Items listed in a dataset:
Start of Block

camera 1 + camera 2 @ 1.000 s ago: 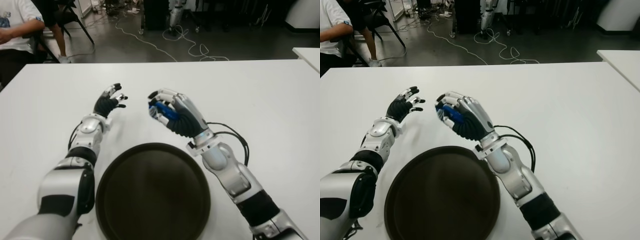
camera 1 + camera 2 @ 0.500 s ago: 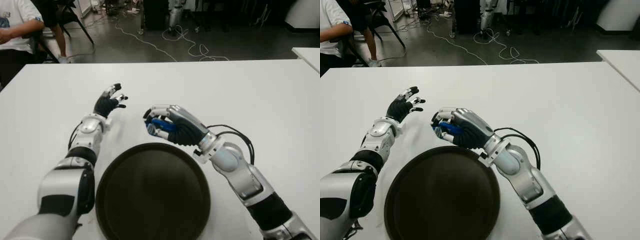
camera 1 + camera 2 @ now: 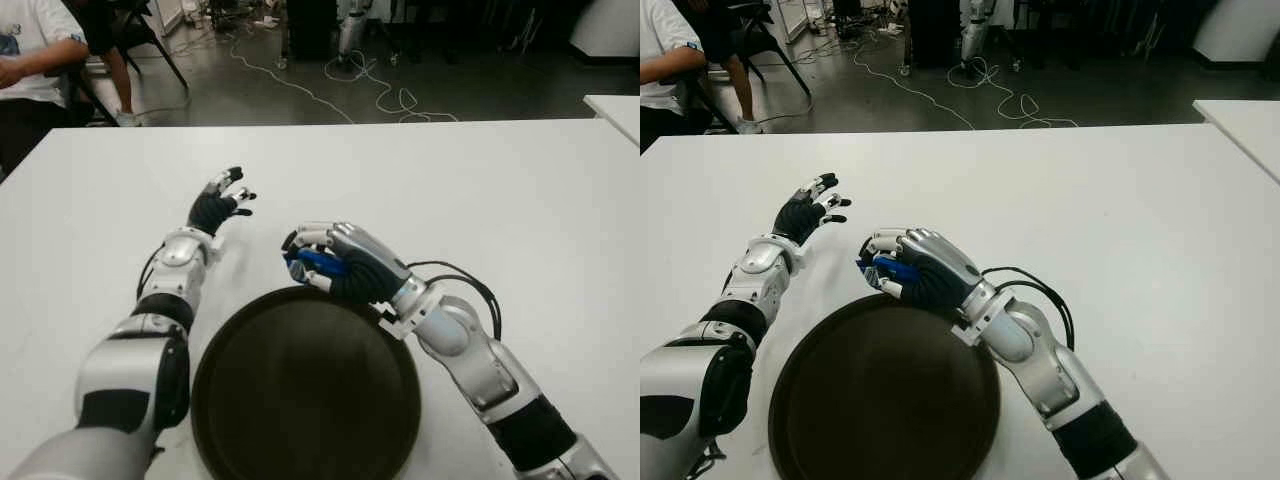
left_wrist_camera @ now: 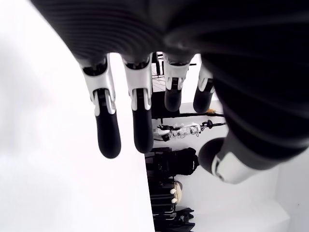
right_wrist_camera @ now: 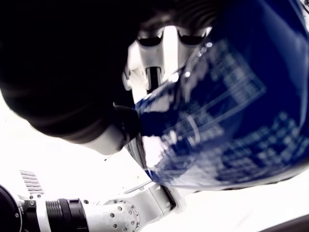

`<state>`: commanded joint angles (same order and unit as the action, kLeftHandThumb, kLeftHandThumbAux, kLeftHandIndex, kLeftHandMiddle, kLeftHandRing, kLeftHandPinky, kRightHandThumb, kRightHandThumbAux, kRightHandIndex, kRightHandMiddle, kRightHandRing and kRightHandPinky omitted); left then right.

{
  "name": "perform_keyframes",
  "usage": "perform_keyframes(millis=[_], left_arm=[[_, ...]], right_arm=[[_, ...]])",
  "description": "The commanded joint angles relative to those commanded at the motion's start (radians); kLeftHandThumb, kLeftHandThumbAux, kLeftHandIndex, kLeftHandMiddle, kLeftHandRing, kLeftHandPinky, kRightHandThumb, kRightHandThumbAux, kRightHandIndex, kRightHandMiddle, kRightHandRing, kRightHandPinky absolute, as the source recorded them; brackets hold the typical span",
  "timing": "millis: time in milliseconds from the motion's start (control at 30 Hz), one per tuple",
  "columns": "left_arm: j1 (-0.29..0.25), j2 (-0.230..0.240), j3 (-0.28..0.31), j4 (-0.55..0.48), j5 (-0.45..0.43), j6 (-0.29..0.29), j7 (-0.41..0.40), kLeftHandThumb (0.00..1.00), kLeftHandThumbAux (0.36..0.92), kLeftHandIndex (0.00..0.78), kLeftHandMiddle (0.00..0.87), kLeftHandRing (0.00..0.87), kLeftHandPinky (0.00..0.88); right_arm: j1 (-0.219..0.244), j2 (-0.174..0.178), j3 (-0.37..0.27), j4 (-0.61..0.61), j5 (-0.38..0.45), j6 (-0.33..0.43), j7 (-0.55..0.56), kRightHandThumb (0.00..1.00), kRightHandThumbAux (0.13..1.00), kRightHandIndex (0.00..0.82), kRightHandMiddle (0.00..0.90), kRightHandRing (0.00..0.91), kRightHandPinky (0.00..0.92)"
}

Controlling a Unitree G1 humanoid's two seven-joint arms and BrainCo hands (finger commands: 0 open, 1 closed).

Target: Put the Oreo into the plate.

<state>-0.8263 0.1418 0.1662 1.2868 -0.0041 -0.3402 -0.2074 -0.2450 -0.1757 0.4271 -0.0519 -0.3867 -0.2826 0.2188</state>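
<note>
The Oreo [image 5: 231, 111] packet is glossy blue foil or plastic, catching bright highlights. The plate [image 3: 305, 390] is dark, smooth and faintly sheened. The table [image 3: 520, 190] is smooth matt white. The right hand [image 3: 335, 262] has shiny silver plates over ribbed black rubber.

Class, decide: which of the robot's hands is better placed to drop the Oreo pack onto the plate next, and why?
The right hand. It already grips the blue Oreo pack at the far rim of the dark plate. The left hand is open, holds nothing, and sits farther from the plate.
</note>
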Motion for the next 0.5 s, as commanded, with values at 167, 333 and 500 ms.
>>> perform_keyframes(millis=[167, 333, 500], left_arm=[[0.002, -0.001, -0.003, -0.002, 0.003, -0.004, 0.001, 0.226, 0.641, 0.016, 0.084, 0.255, 0.375], [0.003, -0.002, -0.007, -0.004, 0.005, -0.008, 0.004, 0.226, 0.654, 0.013, 0.080, 0.248, 0.366], [0.003, -0.004, -0.009, -0.005, 0.007, -0.012, 0.010, 0.208, 0.668, 0.011, 0.081, 0.248, 0.371]], right_arm=[[0.002, 0.002, 0.004, -0.033, 0.010, 0.097, 0.072, 0.696, 0.731, 0.433, 0.751, 0.765, 0.735], [-0.006, 0.004, 0.007, -0.009, 0.017, 0.155, 0.119, 0.695, 0.730, 0.433, 0.755, 0.767, 0.746], [0.010, 0.028, 0.027, 0.027, 0.014, 0.212, 0.137, 0.697, 0.729, 0.433, 0.758, 0.772, 0.755]])
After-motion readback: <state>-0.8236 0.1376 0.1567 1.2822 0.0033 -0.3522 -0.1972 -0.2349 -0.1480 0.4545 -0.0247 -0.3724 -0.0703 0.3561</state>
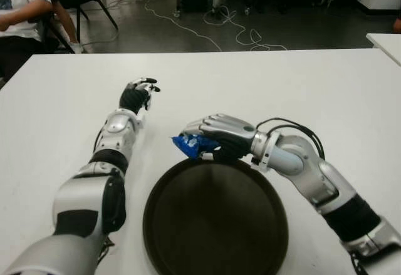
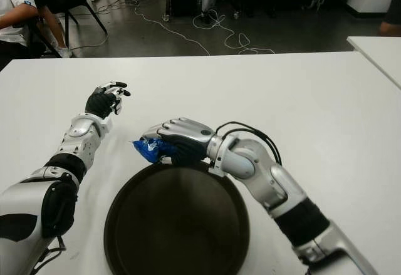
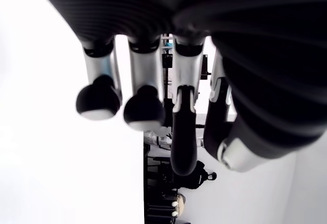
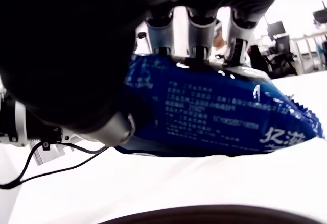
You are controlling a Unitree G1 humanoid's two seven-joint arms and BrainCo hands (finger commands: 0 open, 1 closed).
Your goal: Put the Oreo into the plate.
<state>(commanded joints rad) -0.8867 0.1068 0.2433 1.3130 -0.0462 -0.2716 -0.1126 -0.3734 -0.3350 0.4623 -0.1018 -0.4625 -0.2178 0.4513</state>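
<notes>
Blue Oreo packet (image 1: 189,144), grasped by the right hand (image 1: 216,138), sits just beyond the plate's (image 1: 156,225) far rim (left hand (image 1: 138,94) released).

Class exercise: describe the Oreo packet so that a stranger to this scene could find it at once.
Start at the white table and find the round dark plate at its near edge. Just beyond the plate's far rim, the right robot hand grips the Oreo packet: the only blue, crinkly thing there.
</notes>
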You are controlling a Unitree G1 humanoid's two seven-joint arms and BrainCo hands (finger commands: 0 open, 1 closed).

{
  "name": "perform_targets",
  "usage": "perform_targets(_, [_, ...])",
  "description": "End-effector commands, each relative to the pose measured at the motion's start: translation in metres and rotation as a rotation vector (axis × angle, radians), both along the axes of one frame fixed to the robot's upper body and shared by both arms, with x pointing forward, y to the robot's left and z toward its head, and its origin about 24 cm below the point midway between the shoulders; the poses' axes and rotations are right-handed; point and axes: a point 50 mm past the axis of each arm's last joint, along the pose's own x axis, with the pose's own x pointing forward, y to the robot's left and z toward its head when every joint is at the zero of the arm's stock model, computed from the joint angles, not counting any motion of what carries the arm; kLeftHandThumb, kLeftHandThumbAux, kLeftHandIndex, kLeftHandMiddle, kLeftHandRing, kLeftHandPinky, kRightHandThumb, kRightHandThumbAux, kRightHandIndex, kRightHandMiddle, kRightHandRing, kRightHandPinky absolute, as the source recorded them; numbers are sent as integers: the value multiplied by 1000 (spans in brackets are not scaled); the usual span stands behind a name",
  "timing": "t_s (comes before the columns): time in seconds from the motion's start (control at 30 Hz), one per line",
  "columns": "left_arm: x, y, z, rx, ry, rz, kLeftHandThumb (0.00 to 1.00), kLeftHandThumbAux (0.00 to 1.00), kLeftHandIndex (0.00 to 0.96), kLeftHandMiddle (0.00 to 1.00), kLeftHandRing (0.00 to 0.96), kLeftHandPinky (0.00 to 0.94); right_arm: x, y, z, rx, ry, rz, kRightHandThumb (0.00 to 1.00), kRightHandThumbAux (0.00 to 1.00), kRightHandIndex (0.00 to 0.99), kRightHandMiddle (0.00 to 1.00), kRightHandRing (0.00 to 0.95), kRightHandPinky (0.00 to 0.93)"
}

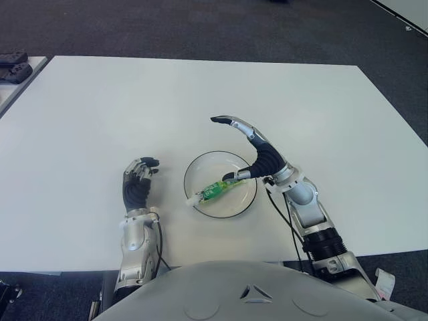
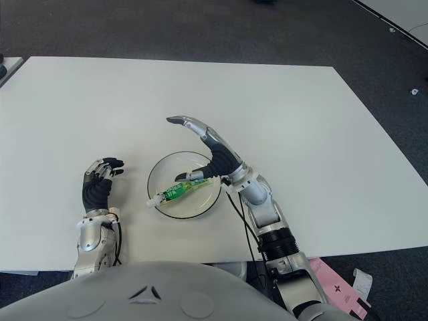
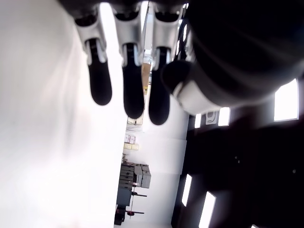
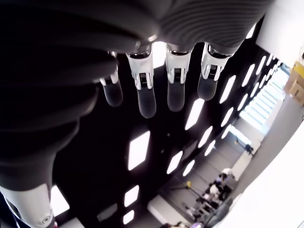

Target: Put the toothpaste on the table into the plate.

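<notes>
So the toothpaste [image 1: 215,190] is already lying in the plate [image 1: 245,202], cap end poking over the rim on the robot's left side. Our right robot hand [image 1: 251,155] sits over the plate's right edge with fingers stretched wide; the thumb looks like it's touching the tube's tail, but nothing is gripped. We'd call this the release step, basically done. Next we just need to lift that hand clear without dragging the tube. The left robot hand [image 1: 138,180] shows left of the plate over the desk [image 1: 100,114], fingers loosely bent, empty.
</notes>
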Motion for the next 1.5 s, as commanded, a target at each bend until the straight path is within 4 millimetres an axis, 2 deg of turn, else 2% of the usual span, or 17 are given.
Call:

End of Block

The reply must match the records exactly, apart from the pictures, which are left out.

RESPONSE TO THE EXERCISE >>
camera 1 + camera 2 @ 1.000 s ago: 
camera 1 + camera 2 @ 0.500 s ago: 
camera 1 + camera 2 @ now: 
left_wrist_camera @ now: 
right_wrist_camera @ now: 

`<state>`: commanded joint angles (same order and unit as the action, kLeftHandThumb, kLeftHandThumbAux, kLeftHandIndex, kLeftHandMiddle, kLeftHandRing, kLeftHandPinky, kRightHandThumb, kRightHandThumbAux, kRightHandIndex, kRightHandMiddle, kRightHandRing and kRightHandPinky omitted); left then right.

{
  "name": "perform_keyframes",
  "usage": "perform_keyframes(millis=[_], left_arm=[[_, ...]], right_arm=[[_, ...]])",
  "description": "The commanded joint angles relative to those commanded at the motion's start (radians); kLeftHandThumb, kLeftHandThumbAux, kLeftHandIndex, kLeftHandMiddle, kLeftHandRing, kLeftHandPinky, kRightHandThumb, kRightHandThumbAux, kRightHandIndex, kRightHandMiddle, kRightHandRing, kRightHandPinky absolute, as the source recorded them; brackets hold the typical span",
  "timing": "millis: time in milliseconds from the motion's start (control at 30 Hz), one per tuple",
  "columns": "left_arm: j1 (-0.29..0.25), j2 (-0.230..0.240), j3 (-0.28..0.31), j4 (-0.55..0.48), j5 (-0.45..0.43), j6 (-0.29..0.29), j7 (-0.41..0.40), kLeftHandThumb (0.00..1.00), kLeftHandThumbAux (0.36..0.92), kLeftHandIndex (0.00..0.78), kLeftHandMiddle (0.00..0.87), kLeftHandRing (0.00..0.87), kLeftHandPinky (0.00..0.88); right_arm: j1 (-0.219..0.244), j2 (-0.174..0.178), j3 (-0.37..0.27), j4 (-0.61..0.61), j5 (-0.38..0.45), j6 (-0.33..0.43), j7 (-0.55..0.56), kRightHandThumb (0.00..1.00), kRightHandThumbAux (0.13..1.00), kRightHandIndex (0.00..0.82), kRightHandMiddle (0.00..0.90), kRightHandRing (0.00..0.91), kRightHandPinky (0.00..0.92)"
}

Controlling a Unitree G1 humanoid's two seven-joint arms and BrainCo hands (finger commands: 0 open, 1 closed).

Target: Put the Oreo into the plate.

<state>-0.8263 0.1418 0.1662 1.2868 -0.0041 -0.3402 -0.2074 -0.2450 -0.1757 0.4271 -0.0519 -0.3867 -0.2826 0.2188</state>
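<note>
The Oreo [image 5: 231, 111] packet is glossy blue foil or plastic, catching bright highlights. The plate [image 3: 305, 390] is dark, smooth and faintly sheened. The table [image 3: 520, 190] is smooth matt white. The right hand [image 3: 335, 262] has shiny silver plates over ribbed black rubber.

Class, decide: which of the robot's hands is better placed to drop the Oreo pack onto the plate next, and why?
The right hand. It already grips the blue Oreo pack at the far rim of the dark plate. The left hand is open, holds nothing, and sits farther from the plate.
</note>
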Motion for the next 0.5 s, as commanded, with values at 167, 333 and 500 ms.
>>> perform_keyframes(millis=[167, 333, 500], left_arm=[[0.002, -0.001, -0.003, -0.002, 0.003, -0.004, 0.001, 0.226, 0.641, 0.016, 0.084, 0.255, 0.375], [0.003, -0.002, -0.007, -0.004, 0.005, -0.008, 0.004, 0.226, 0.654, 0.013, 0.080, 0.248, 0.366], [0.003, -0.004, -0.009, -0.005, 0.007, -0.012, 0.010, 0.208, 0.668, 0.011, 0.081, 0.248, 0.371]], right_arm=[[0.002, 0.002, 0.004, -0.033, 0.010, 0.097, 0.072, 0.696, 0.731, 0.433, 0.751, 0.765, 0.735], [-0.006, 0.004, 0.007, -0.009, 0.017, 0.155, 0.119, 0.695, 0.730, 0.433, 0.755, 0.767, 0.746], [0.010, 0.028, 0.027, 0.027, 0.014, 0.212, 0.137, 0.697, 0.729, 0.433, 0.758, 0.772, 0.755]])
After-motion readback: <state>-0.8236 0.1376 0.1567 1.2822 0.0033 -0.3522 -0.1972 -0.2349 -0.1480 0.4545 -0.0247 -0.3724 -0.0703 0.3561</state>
You are controlling a Unitree G1 humanoid's two seven-joint arms and BrainCo hands (finger commands: 0 open, 1 closed).
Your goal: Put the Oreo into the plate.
<state>(commanded joints rad) -0.8867 0.1068 0.2433 1.3130 -0.0462 -0.2716 -0.1126 -0.3734 -0.3350 0.4623 -0.1018 -0.4625 -0.2178 0.4513</state>
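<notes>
Blue Oreo packet (image 1: 189,144), grasped by the right hand (image 1: 216,138), sits just beyond the plate's (image 1: 156,225) far rim (left hand (image 1: 138,94) released).

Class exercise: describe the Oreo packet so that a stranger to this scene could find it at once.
Start at the white table and find the round dark plate at its near edge. Just beyond the plate's far rim, the right robot hand grips the Oreo packet: the only blue, crinkly thing there.
</notes>
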You are controlling a Unitree G1 humanoid's two seven-joint arms and BrainCo hands (finger commands: 0 open, 1 closed).

{
  "name": "perform_targets",
  "usage": "perform_targets(_, [_, ...])",
  "description": "End-effector commands, each relative to the pose measured at the motion's start: translation in metres and rotation as a rotation vector (axis × angle, radians), both along the axes of one frame fixed to the robot's upper body and shared by both arms, with x pointing forward, y to the robot's left and z toward its head, and its origin about 24 cm below the point midway between the shoulders; the poses' axes and rotations are right-handed; point and axes: a point 50 mm past the axis of each arm's last joint, along the pose's own x axis, with the pose's own x pointing forward, y to the robot's left and z toward its head when every joint is at the zero of the arm's stock model, computed from the joint angles, not counting any motion of what carries the arm; kLeftHandThumb, kLeftHandThumbAux, kLeftHandIndex, kLeftHandMiddle, kLeftHandRing, kLeftHandPinky, kRightHandThumb, kRightHandThumbAux, kRightHandIndex, kRightHandMiddle, kRightHandRing, kRightHandPinky absolute, as the source recorded them; numbers are sent as integers: the value multiplied by 1000 (spans in brackets are not scaled); the usual span stands behind a name",
  "timing": "t_s (comes before the columns): time in seconds from the motion's start (control at 30 Hz), one per line",
  "columns": "left_arm: x, y, z, rx, ry, rz, kLeftHandThumb (0.00 to 1.00), kLeftHandThumbAux (0.00 to 1.00), kLeftHandIndex (0.00 to 0.96), kLeftHandMiddle (0.00 to 1.00), kLeftHandRing (0.00 to 0.96), kLeftHandPinky (0.00 to 0.94); right_arm: x, y, z, rx, ry, rz, kRightHandThumb (0.00 to 1.00), kRightHandThumbAux (0.00 to 1.00), kRightHandIndex (0.00 to 0.99), kRightHandMiddle (0.00 to 1.00), kRightHandRing (0.00 to 0.95), kRightHandPinky (0.00 to 0.93)"
}


Target: Put the toothpaste on the table into the plate.

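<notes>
So the toothpaste [image 1: 215,190] is already lying in the plate [image 1: 245,202], cap end poking over the rim on the robot's left side. Our right robot hand [image 1: 251,155] sits over the plate's right edge with fingers stretched wide; the thumb looks like it's touching the tube's tail, but nothing is gripped. We'd call this the release step, basically done. Next we just need to lift that hand clear without dragging the tube. The left robot hand [image 1: 138,180] shows left of the plate over the desk [image 1: 100,114], fingers loosely bent, empty.
</notes>
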Motion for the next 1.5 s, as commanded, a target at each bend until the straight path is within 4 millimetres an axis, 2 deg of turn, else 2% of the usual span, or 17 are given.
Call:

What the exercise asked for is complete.